How To Find Balance Between Listening to Yourself and Not Being Led By Your Emotions



How To Find Balance Between Listening to Yourself and Not Being Led By Your Emotions

tangledI have a rule that I use all the time:  don’t make decisions when emotions are high.  This includes not making decisions when I am really angry or sad, and not making decisions when I am really happy as well.  There are a few reasons for this, but the main one is that a healthy marriage between emotions and being grounded are very important for decision-making.  After all, any kind of action or inaction always gives birth to a certain set of results.

Before, I would always make major life changing decisions on a whim; I even moved halfway around the world based on an emotional high I was feeling at the time.  It turned out to be a great decision, but that wasn’t always the case in my life.

There is a balance that must be kept when we begin any kind of self development, and this balance eluded me in the beginning.  When I first started this line of work I would often mistake ‘loving myself’ for being led by my emotions.  Or I would mistake my intuition for my ego mind.  For example, there would be days that I wouldn’t feel like working, and so in the idea of loving myself I would not work.  While there may be many different scenarios for this example, for me I found that it was arising from an emotional preference instead of intuition.  In other words, I was just being lazy and allowing myself to be distracted… all the while telling myself that this is what self love is all about.

There is a difference between loving myself and listening to my needs, and allowing the mind to come in and make excuses for not committing or doing something.  There is a difference between making an agreement with another person and then cancelling it last minute based on the feeling, “I don’t feel like doing it.”  This is not necessarily self-love; it is more like procrastination or laziness which arises from the mind.  If the feeling is really arising from intuition, it would have an expanding feeling, and wouldn’t lead to feeling guilty afterwards (which I felt often).

While it isn’t wrong or bad, making the distinction is important.  I was listening to Master Dhyan Vimal at one of his talks in Kota Damansara, and he lovingly said to all the disciples, “Do you know why we plan retreats in Langkawi and Penang?  Because if I had one here at my center, your monkey-minds will come in and make excuses not to come.  You minds would find other more important things to do instead.”

When I heard this I realized that I was mistaking loving myself for my ‘monkey mind’ as Master called it.  The mind likes to come in sometimes and not fully commit to tasks and agreements.  This is why a lot of people end up ‘sitting on the fence’ when it comes to decision making; it takes commitment and many ‘monkey minds’ come in and like to distract us with something else.  And the same is true when we mistake loving and listening to our needs, versus our minds coming in and distracting us from completing something or doing something.

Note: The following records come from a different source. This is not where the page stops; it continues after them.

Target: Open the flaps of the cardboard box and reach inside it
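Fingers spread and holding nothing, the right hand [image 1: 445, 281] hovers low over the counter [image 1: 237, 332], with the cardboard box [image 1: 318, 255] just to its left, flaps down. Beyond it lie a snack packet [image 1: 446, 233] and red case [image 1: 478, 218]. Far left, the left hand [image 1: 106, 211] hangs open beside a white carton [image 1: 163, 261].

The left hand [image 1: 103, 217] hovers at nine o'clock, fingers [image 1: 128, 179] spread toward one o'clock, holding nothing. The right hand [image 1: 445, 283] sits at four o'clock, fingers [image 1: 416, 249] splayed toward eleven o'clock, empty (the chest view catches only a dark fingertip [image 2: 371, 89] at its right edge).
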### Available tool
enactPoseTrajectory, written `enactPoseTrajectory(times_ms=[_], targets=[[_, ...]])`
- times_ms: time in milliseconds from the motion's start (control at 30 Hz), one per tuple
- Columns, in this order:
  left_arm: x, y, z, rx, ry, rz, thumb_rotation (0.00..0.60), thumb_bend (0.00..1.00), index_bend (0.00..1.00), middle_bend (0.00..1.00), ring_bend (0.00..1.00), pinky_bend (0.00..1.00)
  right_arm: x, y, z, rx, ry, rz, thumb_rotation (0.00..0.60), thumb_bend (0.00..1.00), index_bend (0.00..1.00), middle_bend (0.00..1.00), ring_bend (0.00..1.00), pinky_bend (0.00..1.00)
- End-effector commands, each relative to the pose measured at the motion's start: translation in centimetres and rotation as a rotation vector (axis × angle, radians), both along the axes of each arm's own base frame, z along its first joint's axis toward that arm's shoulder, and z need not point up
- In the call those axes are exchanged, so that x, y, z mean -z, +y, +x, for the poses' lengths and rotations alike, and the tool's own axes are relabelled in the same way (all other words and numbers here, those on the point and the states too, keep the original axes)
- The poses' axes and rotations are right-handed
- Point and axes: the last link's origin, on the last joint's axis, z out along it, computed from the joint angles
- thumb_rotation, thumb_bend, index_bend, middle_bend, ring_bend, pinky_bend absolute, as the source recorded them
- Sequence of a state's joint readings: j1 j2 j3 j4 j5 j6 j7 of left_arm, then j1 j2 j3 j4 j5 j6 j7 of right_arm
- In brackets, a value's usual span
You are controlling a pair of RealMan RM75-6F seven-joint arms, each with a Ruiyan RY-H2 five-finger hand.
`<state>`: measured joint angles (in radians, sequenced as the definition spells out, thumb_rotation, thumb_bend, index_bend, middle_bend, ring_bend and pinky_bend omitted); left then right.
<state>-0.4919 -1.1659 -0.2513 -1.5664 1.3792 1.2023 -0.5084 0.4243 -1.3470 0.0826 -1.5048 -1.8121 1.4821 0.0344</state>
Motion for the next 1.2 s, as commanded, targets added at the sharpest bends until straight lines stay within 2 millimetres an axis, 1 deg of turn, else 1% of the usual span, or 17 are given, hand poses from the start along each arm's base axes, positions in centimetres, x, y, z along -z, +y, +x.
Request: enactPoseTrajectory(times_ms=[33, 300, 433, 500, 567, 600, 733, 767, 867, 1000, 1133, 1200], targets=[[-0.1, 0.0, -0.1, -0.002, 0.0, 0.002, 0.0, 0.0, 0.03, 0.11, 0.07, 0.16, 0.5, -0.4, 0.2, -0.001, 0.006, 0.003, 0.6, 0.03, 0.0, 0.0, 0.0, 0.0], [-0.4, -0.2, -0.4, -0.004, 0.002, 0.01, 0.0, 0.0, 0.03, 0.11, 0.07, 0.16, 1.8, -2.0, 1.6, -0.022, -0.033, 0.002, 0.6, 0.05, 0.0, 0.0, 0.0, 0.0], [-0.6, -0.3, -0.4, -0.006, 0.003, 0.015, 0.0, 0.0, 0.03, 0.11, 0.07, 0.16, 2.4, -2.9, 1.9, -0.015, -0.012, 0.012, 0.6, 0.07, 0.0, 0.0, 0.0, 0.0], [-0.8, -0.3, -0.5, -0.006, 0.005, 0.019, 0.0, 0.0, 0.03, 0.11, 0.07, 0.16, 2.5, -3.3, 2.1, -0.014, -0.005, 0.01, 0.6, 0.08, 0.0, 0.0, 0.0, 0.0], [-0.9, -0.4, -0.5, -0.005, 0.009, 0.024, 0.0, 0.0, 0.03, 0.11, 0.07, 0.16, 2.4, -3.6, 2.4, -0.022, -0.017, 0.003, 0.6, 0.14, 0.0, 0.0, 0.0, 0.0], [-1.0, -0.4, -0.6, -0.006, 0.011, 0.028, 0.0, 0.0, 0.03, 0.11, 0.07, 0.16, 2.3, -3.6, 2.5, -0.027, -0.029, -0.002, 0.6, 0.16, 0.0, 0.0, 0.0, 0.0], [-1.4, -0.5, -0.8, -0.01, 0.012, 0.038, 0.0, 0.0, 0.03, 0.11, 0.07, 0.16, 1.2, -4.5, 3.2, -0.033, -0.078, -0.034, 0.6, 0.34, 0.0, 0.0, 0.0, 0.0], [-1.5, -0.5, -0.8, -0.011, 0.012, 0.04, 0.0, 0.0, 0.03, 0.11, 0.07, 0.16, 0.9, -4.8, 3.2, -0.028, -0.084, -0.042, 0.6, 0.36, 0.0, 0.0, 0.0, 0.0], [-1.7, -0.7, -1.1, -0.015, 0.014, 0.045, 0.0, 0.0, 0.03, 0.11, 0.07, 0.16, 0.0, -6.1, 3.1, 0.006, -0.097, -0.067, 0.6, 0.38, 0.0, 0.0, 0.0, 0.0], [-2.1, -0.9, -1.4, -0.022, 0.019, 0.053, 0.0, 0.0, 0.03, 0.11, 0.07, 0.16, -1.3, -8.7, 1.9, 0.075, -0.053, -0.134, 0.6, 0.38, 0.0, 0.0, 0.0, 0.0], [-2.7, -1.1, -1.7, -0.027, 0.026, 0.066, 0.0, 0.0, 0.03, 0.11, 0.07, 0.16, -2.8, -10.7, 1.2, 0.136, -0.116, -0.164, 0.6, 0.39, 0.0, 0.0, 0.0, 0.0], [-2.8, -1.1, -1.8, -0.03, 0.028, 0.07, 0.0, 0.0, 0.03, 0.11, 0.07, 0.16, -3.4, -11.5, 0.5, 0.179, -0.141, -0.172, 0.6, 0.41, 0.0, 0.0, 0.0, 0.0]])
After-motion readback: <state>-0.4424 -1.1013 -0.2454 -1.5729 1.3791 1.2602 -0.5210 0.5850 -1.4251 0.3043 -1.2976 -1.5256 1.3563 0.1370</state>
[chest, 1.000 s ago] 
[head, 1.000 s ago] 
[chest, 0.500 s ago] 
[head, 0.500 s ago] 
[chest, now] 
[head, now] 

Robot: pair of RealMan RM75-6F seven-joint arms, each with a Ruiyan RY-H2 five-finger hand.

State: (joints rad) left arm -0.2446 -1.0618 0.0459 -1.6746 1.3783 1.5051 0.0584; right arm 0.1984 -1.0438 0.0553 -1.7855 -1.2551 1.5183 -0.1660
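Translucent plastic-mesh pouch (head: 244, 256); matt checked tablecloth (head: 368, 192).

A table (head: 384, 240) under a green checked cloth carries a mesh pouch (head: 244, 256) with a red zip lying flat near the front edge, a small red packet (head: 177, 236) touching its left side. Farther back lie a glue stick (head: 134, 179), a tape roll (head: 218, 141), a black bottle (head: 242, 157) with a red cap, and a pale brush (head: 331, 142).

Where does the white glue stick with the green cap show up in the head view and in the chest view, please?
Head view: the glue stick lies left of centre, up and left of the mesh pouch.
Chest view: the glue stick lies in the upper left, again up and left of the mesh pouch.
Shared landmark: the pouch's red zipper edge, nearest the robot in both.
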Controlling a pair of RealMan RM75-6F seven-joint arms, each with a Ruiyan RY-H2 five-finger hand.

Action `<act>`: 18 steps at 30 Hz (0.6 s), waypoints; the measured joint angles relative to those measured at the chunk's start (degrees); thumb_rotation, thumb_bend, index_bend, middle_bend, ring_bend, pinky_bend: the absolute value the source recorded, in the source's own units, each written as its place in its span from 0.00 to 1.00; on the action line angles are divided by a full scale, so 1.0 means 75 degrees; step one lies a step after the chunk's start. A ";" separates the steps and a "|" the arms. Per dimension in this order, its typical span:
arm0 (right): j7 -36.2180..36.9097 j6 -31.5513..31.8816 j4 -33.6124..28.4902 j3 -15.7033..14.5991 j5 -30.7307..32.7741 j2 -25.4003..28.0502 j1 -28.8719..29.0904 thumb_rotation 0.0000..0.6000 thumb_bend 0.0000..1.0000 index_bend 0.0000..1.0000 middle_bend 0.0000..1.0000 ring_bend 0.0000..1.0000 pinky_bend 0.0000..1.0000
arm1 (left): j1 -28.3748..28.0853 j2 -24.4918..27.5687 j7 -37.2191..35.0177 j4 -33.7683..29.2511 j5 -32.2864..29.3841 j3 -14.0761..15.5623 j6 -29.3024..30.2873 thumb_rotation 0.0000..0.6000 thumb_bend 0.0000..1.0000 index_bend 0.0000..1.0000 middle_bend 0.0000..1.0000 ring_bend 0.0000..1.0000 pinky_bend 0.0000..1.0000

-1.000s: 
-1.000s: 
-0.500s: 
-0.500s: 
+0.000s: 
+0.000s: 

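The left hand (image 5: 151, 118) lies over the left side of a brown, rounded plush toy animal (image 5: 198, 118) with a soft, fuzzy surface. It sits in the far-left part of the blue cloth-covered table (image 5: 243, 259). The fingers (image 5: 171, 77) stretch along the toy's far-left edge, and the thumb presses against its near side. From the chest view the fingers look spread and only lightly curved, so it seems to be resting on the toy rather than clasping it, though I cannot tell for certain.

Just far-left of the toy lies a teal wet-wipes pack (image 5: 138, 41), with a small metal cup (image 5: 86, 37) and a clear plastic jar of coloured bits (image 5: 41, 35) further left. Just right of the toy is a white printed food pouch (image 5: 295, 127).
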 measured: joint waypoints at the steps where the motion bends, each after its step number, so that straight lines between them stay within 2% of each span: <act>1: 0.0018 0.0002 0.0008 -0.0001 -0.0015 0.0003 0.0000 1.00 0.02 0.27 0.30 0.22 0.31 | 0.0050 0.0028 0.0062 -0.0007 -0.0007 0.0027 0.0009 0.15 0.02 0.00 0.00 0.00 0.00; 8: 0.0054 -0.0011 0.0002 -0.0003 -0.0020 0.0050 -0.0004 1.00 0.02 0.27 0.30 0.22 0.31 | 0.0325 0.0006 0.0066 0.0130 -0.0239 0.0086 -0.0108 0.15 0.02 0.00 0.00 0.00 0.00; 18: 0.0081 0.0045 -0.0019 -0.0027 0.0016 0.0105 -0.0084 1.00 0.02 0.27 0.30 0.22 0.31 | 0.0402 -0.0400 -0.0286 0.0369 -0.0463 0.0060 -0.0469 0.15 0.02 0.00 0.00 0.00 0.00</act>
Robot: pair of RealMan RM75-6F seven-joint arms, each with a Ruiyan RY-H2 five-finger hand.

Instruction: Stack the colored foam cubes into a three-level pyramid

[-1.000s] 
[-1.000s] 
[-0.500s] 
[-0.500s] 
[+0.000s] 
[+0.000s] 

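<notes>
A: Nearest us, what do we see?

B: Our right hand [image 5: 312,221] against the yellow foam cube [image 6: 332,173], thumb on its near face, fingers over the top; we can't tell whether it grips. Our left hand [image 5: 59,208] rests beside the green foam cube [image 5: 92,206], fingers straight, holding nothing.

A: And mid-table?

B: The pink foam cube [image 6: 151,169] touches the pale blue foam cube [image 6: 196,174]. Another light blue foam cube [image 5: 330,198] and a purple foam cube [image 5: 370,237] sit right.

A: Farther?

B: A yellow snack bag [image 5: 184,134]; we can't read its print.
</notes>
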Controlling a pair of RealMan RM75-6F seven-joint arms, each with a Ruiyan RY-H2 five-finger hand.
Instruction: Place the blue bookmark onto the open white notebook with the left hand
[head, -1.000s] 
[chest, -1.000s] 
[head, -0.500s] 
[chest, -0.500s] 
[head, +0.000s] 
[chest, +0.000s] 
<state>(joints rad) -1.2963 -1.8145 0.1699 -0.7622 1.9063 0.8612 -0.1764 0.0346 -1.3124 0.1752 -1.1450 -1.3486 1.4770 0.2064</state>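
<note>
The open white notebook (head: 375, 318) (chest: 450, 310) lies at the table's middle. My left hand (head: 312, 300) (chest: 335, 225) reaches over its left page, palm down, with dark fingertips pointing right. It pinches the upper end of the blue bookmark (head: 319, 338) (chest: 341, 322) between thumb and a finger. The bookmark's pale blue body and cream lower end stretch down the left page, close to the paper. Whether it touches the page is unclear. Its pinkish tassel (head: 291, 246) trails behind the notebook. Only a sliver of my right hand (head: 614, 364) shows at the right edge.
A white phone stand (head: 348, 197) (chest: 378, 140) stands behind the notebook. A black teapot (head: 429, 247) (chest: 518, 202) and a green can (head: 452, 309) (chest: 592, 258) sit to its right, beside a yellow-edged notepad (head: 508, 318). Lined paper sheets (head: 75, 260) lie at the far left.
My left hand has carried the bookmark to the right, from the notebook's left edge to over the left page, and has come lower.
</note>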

It is the nature of the mind to distract.  We have millions of thoughts each day and as Byron Katie puts it, thoughts are like clouds on a blue sky canvas.  They are meant to come, change form and go without us holding onto them. But many of us are not taught to let go of these thoughts, so they try to pass and we grab onto them and make them mean something about us.  We tell ourselves that it is our intuition, or that we have to ‘become more positive’ because this is a ‘negative’ thought, and the thought was just meant to pass without us grabbing and holding onto it.  And this is often something that can hinder us on our way to truly living Life deeply; because we are in our heads instead of grounded in our hearts.

So how can we find a balance between being grounded and listening to ourselves?  How can we not mistake loving ourselves for our mind coming in and distracting us?

One way would be mindfulness meditation.  Tuck Loon gives a course at the Clove&Clive center called Mindfulness:  A Starting Point, and it is a great introduction to practicing mindfulness on a daily basis.  It creates a space so that we are no longer believing everything that we think, even those thoughts masquerading as self love or intuition. As we create this space we free ourselves from our mind, and begin releasing our attachment to thoughts that are meant to pass as clouds against a blue sky canvas.

The more I have practiced this, the more I have also made the distinction between what is really my intuition and what are my emotions about certain topics.  Our intuition is something that can really support people in making more beneficial decisions for themselves, but often many people mistake their intuition for emotions they have about certain things.  But the more we practice awareness and mindfulness, the more we begin gaining distinctions between our personal preferences and our intuition.

One distinction I have is that intuition is subtle~ it is not a loud or dominating emotion (except in rare situations), and to listen to it we have to be open and blank.  Whereas emotions are always coming and going, shifting as thoughts do.  Intuition also often comes in the form of inspiration, and if intuition is warning us of danger, or of an experience that might not be beneficial for us, it is long a dull throb… a subtle feeling of unease.  Emotions, on the other hand, are shifting constantly throughout the day and influential factors include diet, thoughts and ideas that we subscribe to, and memories that seem to pop up randomly.  Intuition is a steady drum among the movement of the mind and the emotions~ it is steady and constant, and can be readily accessed when we stop holding onto the mind’s thoughts and the emotions that arise from these thoughts.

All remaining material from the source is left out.